- [ABOUT THIS TASK]: Below are the entries to work from; restate word for word the portion that opens with the line containing "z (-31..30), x" and closes with the line containing "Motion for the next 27", keeping both.

================================

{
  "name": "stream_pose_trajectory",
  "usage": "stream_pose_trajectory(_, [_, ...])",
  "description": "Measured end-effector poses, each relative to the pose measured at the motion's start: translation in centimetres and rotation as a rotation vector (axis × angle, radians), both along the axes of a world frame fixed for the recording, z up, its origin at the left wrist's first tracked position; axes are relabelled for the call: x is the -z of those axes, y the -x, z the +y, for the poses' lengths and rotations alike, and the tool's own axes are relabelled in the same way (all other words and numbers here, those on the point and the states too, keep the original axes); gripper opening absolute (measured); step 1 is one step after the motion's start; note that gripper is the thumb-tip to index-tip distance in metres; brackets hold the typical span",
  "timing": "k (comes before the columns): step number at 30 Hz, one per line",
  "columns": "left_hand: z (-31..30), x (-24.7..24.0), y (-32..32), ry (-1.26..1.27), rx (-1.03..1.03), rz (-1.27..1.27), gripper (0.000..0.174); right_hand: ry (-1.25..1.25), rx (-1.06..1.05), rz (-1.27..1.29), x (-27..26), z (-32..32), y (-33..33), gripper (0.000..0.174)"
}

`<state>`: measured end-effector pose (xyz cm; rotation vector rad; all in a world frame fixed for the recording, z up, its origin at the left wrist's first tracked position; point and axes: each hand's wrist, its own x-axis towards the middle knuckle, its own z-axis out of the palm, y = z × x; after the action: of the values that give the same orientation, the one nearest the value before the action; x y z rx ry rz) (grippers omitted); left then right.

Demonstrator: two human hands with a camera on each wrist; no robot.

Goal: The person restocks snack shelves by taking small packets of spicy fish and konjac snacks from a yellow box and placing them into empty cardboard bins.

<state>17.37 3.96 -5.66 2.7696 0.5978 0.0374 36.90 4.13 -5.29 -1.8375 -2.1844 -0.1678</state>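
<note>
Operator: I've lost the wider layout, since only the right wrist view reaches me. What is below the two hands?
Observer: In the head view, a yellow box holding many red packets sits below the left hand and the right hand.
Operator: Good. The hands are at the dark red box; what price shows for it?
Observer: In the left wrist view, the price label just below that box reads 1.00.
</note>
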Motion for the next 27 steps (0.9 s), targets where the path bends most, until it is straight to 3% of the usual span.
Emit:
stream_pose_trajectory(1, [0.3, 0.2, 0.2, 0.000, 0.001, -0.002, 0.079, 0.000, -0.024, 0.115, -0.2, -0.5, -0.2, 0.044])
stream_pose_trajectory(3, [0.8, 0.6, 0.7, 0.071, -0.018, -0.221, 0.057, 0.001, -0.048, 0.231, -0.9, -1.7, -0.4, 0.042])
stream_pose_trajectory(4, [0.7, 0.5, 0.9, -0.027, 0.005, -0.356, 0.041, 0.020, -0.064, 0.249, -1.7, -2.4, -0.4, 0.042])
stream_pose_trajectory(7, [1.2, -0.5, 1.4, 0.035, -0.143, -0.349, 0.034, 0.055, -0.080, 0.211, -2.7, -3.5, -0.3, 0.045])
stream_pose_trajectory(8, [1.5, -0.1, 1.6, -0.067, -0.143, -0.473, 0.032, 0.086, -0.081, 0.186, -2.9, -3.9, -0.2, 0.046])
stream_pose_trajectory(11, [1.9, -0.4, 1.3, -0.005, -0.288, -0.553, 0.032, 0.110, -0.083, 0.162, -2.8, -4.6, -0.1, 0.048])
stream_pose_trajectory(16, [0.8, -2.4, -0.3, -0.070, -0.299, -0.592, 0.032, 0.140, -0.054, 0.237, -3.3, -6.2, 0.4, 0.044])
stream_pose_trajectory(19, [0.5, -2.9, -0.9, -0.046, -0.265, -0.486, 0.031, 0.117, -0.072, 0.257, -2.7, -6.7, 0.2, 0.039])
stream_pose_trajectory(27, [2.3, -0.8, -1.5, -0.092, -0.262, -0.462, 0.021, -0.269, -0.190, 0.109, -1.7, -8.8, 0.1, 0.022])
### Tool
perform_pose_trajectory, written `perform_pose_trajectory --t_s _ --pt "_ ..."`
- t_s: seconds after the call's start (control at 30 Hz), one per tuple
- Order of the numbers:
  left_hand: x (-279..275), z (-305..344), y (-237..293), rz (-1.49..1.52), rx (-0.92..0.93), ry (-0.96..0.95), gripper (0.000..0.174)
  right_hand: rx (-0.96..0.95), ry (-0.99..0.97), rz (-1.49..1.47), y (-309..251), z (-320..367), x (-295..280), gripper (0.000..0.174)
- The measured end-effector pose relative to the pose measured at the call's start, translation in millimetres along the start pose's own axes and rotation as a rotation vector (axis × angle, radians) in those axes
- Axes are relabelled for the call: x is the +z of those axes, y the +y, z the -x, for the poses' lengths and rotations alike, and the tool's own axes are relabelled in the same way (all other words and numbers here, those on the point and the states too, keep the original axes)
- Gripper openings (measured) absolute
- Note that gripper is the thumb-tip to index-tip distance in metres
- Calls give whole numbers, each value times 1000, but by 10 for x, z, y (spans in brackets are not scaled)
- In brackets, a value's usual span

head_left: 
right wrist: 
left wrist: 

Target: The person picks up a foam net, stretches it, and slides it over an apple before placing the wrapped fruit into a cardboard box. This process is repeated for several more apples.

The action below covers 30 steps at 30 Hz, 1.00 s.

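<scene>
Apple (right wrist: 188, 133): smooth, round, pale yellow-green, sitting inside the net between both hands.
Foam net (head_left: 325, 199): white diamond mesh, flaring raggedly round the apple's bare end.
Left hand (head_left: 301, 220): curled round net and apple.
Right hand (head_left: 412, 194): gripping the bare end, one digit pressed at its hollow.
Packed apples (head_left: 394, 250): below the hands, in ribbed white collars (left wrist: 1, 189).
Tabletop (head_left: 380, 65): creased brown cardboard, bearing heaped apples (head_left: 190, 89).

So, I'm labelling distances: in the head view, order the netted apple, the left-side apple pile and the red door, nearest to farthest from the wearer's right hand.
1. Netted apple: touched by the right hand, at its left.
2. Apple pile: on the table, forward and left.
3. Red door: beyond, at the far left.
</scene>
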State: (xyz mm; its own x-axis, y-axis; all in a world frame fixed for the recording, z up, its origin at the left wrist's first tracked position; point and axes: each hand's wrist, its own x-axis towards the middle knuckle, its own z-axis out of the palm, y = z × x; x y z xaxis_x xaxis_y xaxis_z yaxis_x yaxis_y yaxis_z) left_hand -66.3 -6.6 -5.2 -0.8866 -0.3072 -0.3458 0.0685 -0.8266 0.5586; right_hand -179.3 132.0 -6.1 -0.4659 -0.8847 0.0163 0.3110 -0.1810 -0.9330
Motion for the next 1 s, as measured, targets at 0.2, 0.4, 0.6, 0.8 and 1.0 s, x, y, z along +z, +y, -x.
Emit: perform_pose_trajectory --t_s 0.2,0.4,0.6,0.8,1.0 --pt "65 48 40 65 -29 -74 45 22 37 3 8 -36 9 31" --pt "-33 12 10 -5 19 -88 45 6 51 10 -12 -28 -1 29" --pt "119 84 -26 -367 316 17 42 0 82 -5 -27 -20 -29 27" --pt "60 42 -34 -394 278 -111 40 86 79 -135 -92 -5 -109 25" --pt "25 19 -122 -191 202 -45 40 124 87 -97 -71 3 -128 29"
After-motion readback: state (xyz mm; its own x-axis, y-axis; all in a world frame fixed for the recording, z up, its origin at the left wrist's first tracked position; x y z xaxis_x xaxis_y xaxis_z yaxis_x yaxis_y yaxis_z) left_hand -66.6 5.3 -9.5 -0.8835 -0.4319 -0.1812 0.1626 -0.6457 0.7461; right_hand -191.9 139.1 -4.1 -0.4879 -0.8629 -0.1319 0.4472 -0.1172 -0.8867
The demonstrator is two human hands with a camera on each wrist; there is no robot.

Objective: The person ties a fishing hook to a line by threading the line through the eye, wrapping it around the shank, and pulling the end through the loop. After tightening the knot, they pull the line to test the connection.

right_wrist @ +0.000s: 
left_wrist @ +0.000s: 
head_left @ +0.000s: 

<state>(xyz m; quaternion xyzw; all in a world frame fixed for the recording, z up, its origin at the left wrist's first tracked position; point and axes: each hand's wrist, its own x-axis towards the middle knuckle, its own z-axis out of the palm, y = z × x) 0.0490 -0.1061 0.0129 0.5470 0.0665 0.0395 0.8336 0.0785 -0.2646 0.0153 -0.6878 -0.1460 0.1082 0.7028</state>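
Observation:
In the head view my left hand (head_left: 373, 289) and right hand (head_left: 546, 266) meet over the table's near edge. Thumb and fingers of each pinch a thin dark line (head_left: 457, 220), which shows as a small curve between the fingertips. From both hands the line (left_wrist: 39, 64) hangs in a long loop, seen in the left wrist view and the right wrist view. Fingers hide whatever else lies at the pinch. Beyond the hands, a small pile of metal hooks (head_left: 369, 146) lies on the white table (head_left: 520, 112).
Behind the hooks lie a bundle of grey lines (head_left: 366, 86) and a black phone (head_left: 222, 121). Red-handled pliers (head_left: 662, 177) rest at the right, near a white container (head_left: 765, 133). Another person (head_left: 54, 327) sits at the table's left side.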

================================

- [WRITTEN SOLUTION]:
  "columns": "left_hand: z (-31..30), x (-24.7..24.0), y (-32..32), ry (-1.26..1.27), rx (-1.03..1.03), rz (-1.27..1.27), gripper (0.000..0.174); right_hand: ry (-1.25..1.25), rx (-1.06..1.05), rz (-1.27..1.29), x (-27..26), z (-32..32), y (-33..33), gripper (0.000..0.174)"
}

`<state>`: measured end-effector pose (xyz cm; rotation vector rad; all in a world frame fixed for the recording, z up, its origin at the left wrist's first tracked position; point and axes: each hand's wrist, its own x-axis towards the middle knuckle, its own z-axis out of the palm, y = z × x; after the action: of the values that give the same orientation, the one nearest the value before the action; x y z rx ry rz) (grippers omitted); left then right.

Demonstrator: two human hands with a camera on each wrist; no robot.

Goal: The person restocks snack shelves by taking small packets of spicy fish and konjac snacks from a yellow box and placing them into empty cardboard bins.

<state>17.37 3.96 -5.66 2.7696 0.5978 0.0374 36.90 4.13 -5.29 -1.8375 -2.1844 -0.1678</state>
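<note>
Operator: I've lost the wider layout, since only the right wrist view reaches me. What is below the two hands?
Observer: In the head view, a yellow box holding many red packets sits below the left hand and the right hand.
Operator: Good. The hands are at the dark red box; what price shows for it?
Observer: In the left wrist view, the price label just below that box reads 1.00.
</note>
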Motion for the next 27 steps (0.9 s), targets where the path bends most, until it is straight to 3% of the usual span.

The output is done.